Tag Archives: Deep Cut

Tiny Promise

More fun with shovel on the roof today, and, yes, the arctic has reannounced itself (13 below this morning). I pitched my pounds of snow out into the air, and they fell with the thud of stone. But up there, on its slight southwestern pitch, I also got a face full of light, and in the little coves of my scarf, I could feel that light’s heat gathering. I leaned on my shovel, closed my eyes, and felt Spring coming on.

It is common announcement, but it feels like miracle as well, this tiny promise. And, as often happens when I’m outside, Henry Thoreau’s nosings about came to mind. In particular, I thought about his musings on the way seeds move with the wind and over the snow during the winter. Below me, the snow was littered with twigs and seeds from a recent gale, other tiny promises that, when linked with sun and water, would become the next season of growth.

More Promise

More Promise

In mid-February of 1856, Thoreau was, as usual, out walking and seeing what he could see:

I was struck today by the size and continuousness of the natural willow hedge on the east side of the railroad causeway, at the foot of the embankment, next to the fence.
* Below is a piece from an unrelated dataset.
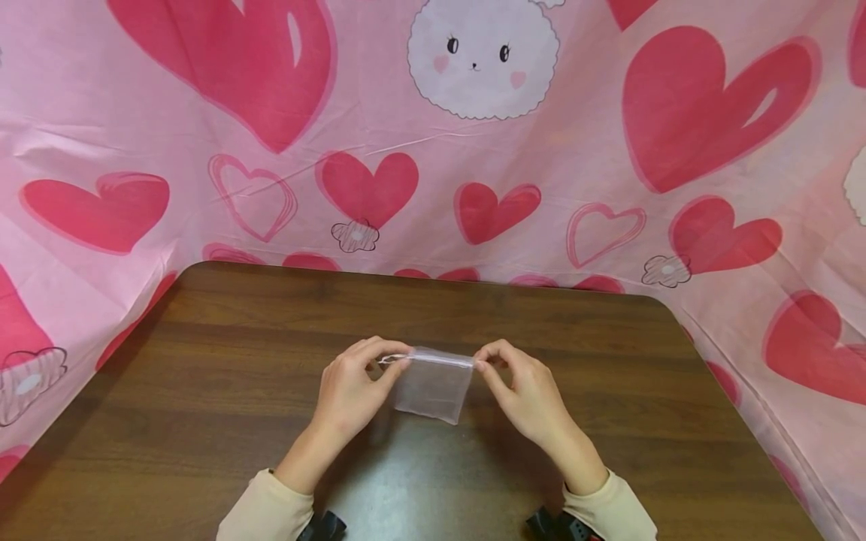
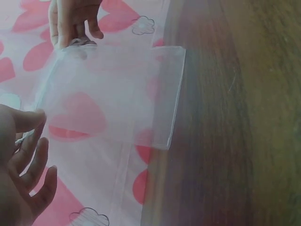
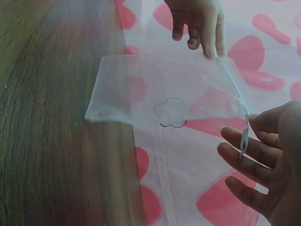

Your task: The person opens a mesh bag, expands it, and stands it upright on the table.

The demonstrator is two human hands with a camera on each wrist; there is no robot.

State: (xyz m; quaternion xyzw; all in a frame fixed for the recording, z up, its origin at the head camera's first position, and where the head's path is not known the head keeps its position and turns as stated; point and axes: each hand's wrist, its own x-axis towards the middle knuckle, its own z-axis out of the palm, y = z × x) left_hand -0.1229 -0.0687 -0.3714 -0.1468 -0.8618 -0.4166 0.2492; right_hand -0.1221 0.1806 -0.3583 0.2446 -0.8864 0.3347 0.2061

Some twelve years ago, when that causeway was built through the meadows, there were no willows there or near there, but now just at the foot of the sandbank, where it meets the meadow, and on the line of the fence, quite a dense willow hedge has planted itself. I used to think that the seeds were brought with the sand from the Deep Cut in the woods, but there is no golden willow there; but now I think that the seeds have been blown hither from a distance and lodged against the foot of the bank, just as the snow drift accumulates there…

…Thus they take advantage of even the railroad, which elsewhere disturbs and invades their domains. May I ever be in as good spirits as a willow! How tenacious of life! How withy! How soon it gets over its hurts! Journal 2/14/56

Blown this way and that by a winter of renown, I felt as if I had come to rest at the base of this bank of light; I felt its warmth. It seeds me for spring.